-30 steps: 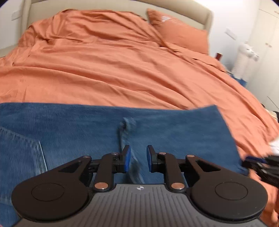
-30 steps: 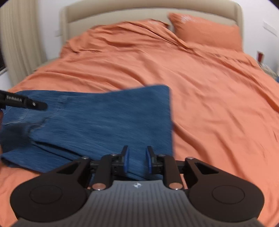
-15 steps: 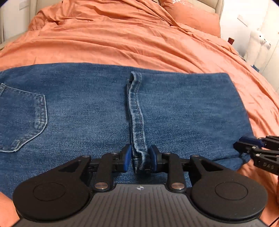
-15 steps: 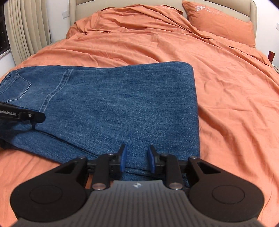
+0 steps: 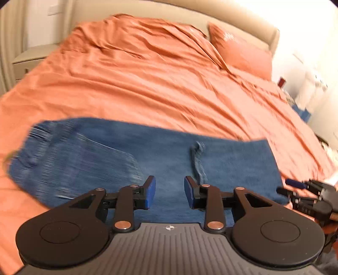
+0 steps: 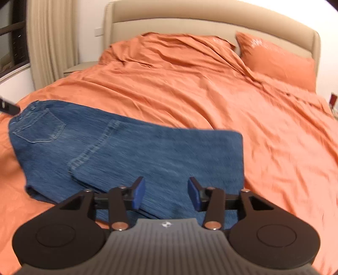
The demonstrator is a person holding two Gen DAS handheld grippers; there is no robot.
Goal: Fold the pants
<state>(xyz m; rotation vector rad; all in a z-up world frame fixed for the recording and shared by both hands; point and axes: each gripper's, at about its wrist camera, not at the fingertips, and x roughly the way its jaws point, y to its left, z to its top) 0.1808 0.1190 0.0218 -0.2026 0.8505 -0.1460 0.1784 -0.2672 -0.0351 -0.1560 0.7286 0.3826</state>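
Note:
Blue jeans (image 5: 164, 154) lie folded flat on the orange bedcover (image 5: 169, 84), back pocket to the left. My left gripper (image 5: 170, 192) hovers above their near edge; its jaws are opening and nothing is between the blue pads. My right gripper (image 6: 166, 194) hangs over the jeans (image 6: 147, 152) near their right end, jaws also opening and empty. In the left wrist view the right gripper (image 5: 288, 187) shows at the jeans' right corner, off the cloth. One black finger (image 6: 9, 107) of the left gripper shows at the left edge of the right wrist view.
The orange bedcover (image 6: 221, 95) stretches wrinkled to a beige headboard (image 6: 211, 19), with an orange pillow (image 6: 278, 61) at the back right. A nightstand (image 6: 80, 67) and a curtain (image 6: 50, 42) stand to the left. White furniture (image 5: 312, 84) is on the right.
Half a second ago both grippers had the jeans' near edge between their pads. Both have let go, lifted and pulled back, with the jaws now wider. The jeans stay flat.

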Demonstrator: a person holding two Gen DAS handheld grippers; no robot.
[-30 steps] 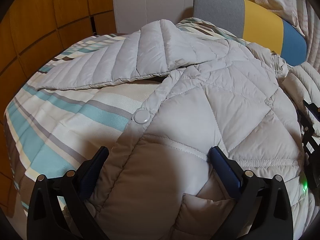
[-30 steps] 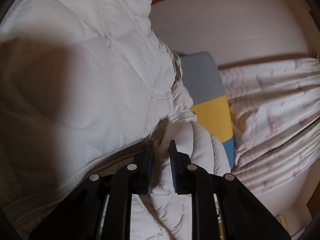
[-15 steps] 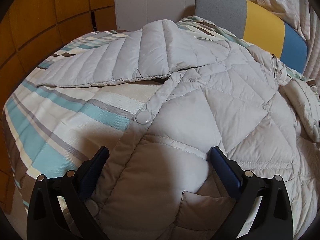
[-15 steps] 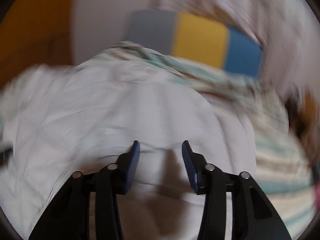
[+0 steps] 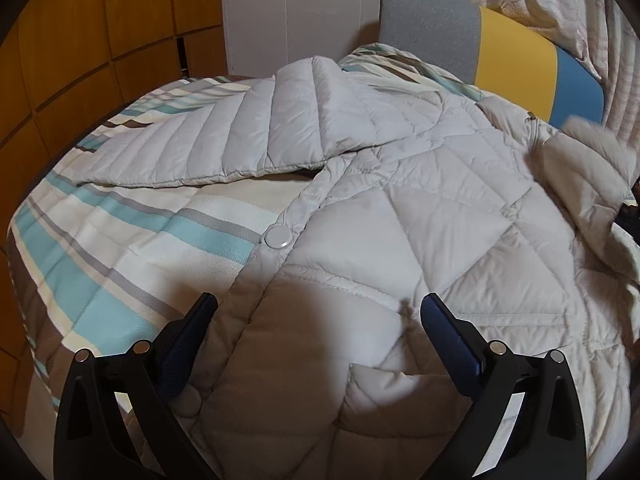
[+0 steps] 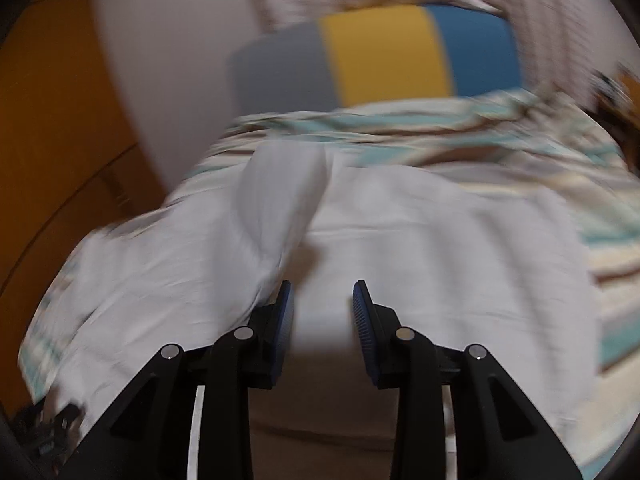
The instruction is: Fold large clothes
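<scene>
Two grippers: both over one pale quilted down jacket (image 5: 420, 208) spread on a bed.
Far left: orange-brown wooden panels (image 5: 80, 40) behind the bed.
Bedspread (image 5: 132, 248): striped in teal, cream, grey and brown, bare to the left of the jacket.
Sleeve (image 5: 224, 140): stretched out leftward across the stripes, lying flat.
Snap button (image 5: 279, 237): round, on the jacket's front edge beside the bare bedspread.
Left gripper (image 5: 316, 312): jaws spread wide, straddling the jacket's lower front panel; the fabric lies between the fingers but neither pad presses it.
Jacket body: diamond-quilted, filling the middle and right of the left wrist view, with a bunched fold (image 5: 584, 184) at its right edge.
Headboard cushion (image 5: 512, 52): grey, yellow and blue blocks, past the jacket's top.
Right gripper (image 6: 323, 300): jaws narrowly parted, having just been closing slightly, nothing pinched; blurred white jacket fabric lies beyond them.
Curtain (image 5: 560, 4): pale, patterned, far right.
</scene>
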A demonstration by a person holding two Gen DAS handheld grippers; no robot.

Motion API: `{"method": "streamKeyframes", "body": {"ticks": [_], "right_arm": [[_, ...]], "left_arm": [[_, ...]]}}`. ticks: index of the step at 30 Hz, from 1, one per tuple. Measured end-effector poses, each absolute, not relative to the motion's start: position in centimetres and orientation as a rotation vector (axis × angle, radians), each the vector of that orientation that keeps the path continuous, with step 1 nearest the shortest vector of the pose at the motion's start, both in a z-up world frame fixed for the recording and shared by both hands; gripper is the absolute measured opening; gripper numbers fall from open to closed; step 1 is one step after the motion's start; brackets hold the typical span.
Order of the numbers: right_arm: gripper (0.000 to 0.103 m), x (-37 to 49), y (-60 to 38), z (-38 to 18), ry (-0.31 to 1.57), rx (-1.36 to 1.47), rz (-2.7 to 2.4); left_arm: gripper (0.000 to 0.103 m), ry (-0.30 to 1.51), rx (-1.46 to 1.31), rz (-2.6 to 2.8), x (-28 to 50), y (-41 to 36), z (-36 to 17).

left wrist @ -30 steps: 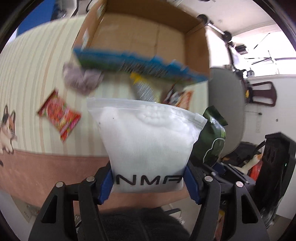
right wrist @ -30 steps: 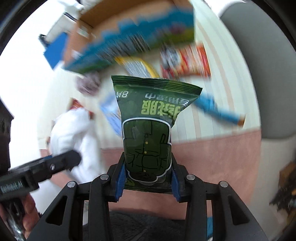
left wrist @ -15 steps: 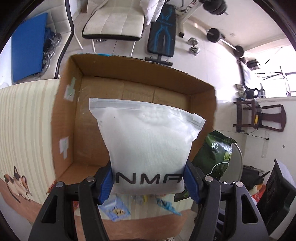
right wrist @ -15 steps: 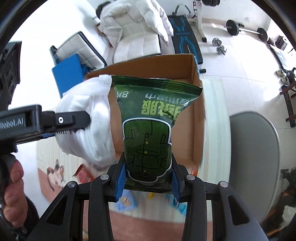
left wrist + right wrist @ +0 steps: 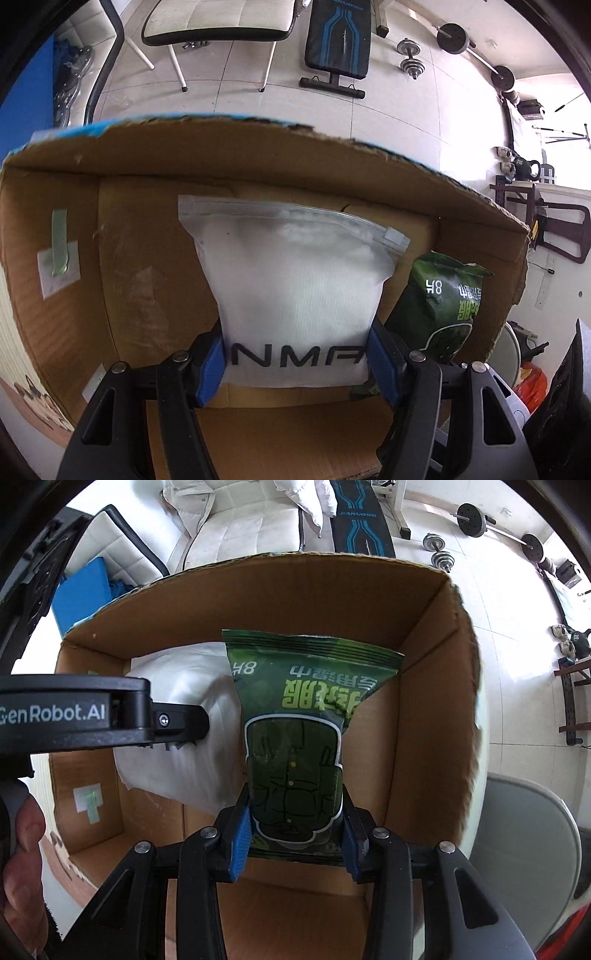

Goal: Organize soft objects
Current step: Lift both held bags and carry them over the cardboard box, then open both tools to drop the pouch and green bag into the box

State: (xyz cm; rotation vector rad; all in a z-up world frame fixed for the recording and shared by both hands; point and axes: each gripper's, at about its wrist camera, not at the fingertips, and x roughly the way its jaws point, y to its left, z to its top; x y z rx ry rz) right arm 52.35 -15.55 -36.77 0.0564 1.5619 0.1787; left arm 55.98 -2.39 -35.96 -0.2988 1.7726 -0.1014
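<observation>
My left gripper [image 5: 295,363] is shut on a white zip-top pouch [image 5: 295,280] printed "NMA", held inside the open cardboard box [image 5: 258,162]. My right gripper [image 5: 293,843] is shut on a green snack packet [image 5: 295,738], held inside the same box [image 5: 424,709], to the right of the pouch. The green packet [image 5: 443,306] shows at the right in the left wrist view. The white pouch [image 5: 184,731] and the left gripper's body [image 5: 92,712] show at the left in the right wrist view.
The box stands on a striped tablecloth [image 5: 11,325]. Beyond it are a white chair [image 5: 218,22], a weight bench [image 5: 338,37] and dumbbells [image 5: 410,57] on a tiled floor. A grey chair back [image 5: 528,849] is at the right.
Both grippers have moved forward and down into the box with their loads; the box walls now fill both views, and the items on the tablecloth have dropped out of sight.
</observation>
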Motion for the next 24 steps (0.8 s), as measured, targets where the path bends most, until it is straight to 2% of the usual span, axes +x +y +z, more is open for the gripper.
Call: {"method": "streamKeyframes", "body": {"ticks": [6,7,8,9,12,13,16,19,24], "right_arm": [[0.044,53.0,-14.3,-37.5,1.563,0.023,0.159],[0.046,53.0,-14.4,-37.4,1.561,0.020,0.152],[0.055,52.8,-14.4,-37.3,1.562,0.021,0.149],[0.062,52.6,-14.5,-37.1,1.562,0.040,0.146],[0.070,52.1,-14.6,-36.4,1.560,0.060,0.147],[0.077,51.9,-14.6,-36.2,1.559,0.056,0.138],[0.080,50.6,-15.0,-35.3,1.558,0.047,0.116],[0.100,49.2,-15.2,-34.0,1.556,0.048,0.101],[0.103,46.3,-15.4,-31.5,1.502,0.039,0.076]], "left_arm": [[0.073,1.766,-0.230,-0.120,56.4,-3.2,-35.9],[0.080,1.756,-0.218,-0.122,56.5,-3.3,-35.8],[0.091,1.744,-0.202,-0.123,56.5,-3.3,-35.4],[0.094,1.733,-0.190,-0.126,56.6,-3.4,-35.1],[0.096,1.695,-0.161,-0.118,56.8,-3.3,-34.1],[0.098,1.683,-0.159,-0.108,56.9,-3.2,-34.1],[0.100,1.624,-0.151,-0.068,56.3,-2.6,-33.1],[0.100,1.554,-0.105,-0.028,54.9,-2.1,-31.9],[0.100,1.466,-0.017,0.014,51.1,-1.6,-29.8]]}}
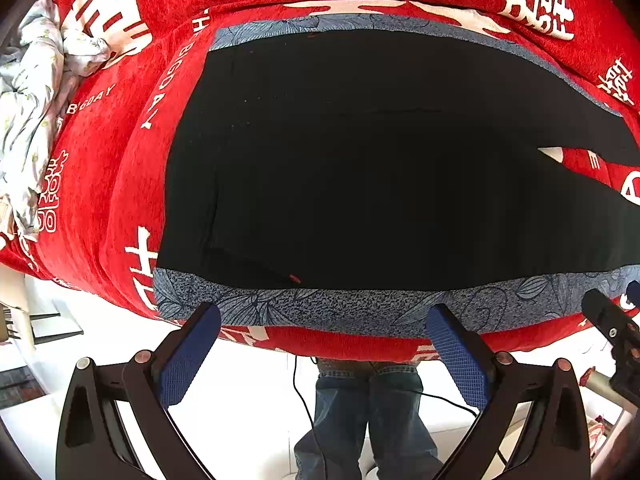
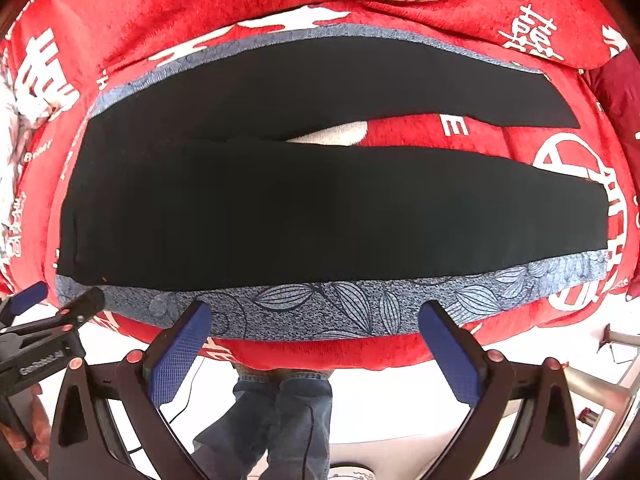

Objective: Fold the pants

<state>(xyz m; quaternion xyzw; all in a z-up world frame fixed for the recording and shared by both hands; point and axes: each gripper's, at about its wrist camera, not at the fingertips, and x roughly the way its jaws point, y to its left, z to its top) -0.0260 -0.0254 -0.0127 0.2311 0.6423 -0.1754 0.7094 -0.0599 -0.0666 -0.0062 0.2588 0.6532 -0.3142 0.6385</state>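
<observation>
While the black pants (image 2: 320,208) lie spread flat across a red bedspread (image 2: 200,12) printed with white characters, waistband to the left and the two legs running off to the right with a sliver of red showing between them, both tools hover at the near edge! Left gripper (image 1: 324,316) gapes wide, its blue pads (image 1: 456,352) empty, just short of the blue leaf-patterned side stripe (image 1: 360,306). Right gripper (image 2: 314,312) is spread just as wide, gripping nothing, over that same stripe, with the person's jeans (image 2: 280,408) below.
</observation>
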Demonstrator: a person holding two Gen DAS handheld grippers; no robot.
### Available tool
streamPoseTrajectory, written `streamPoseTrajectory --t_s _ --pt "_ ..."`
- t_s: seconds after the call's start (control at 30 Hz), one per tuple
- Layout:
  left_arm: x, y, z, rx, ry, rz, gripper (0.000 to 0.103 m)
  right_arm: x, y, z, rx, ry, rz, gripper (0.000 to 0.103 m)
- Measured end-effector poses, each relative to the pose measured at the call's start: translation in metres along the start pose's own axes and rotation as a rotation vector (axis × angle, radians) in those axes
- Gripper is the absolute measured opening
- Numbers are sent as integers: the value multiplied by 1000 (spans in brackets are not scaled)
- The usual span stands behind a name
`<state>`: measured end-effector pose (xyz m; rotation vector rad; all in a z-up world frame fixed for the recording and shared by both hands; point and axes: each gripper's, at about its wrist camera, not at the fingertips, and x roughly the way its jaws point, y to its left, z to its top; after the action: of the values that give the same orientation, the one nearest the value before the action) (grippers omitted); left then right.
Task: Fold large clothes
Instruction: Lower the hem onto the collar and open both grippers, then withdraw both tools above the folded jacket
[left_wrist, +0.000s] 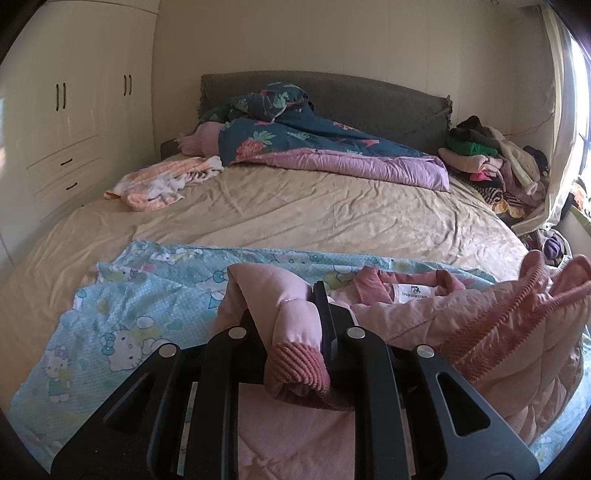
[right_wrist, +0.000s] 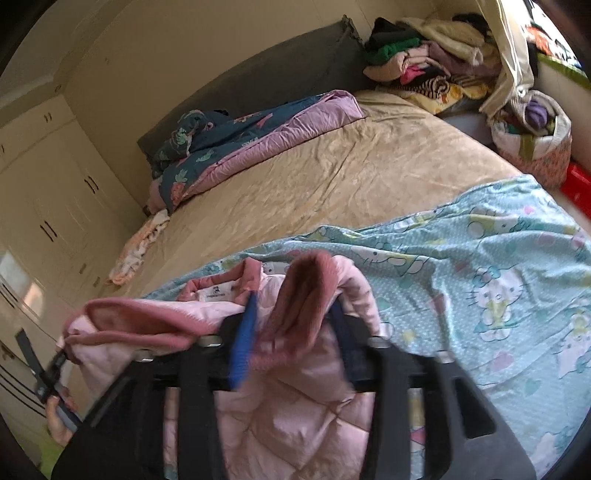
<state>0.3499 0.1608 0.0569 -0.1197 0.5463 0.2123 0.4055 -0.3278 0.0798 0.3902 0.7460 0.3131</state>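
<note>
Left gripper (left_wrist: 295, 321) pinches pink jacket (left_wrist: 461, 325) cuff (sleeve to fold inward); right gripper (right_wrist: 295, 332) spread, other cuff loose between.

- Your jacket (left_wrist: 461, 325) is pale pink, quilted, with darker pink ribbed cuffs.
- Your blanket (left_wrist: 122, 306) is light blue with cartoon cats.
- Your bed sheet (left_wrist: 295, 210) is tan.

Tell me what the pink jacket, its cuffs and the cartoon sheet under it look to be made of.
Pink jacket: smooth, slightly shiny padded shell, likely polyester or nylon; diamond quilting shows.
Cuffs: darker pink ribbed knit; the ridges are plain.
Cartoon sheet: thin matte printed weave, probably cotton or a blend; it wrinkles softly.
</note>
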Motion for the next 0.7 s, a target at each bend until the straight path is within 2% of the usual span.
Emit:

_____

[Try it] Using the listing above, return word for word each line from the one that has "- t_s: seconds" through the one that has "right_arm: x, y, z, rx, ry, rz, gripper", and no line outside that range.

[Result of the exercise]
- t_s: seconds after the call's start (control at 30 Hz), one per tuple
- Layout:
  left_arm: x, y, z, rx, ry, rz, gripper (0.000 to 0.103 m)
  right_arm: x, y, z, rx, ry, rz, gripper (0.000 to 0.103 m)

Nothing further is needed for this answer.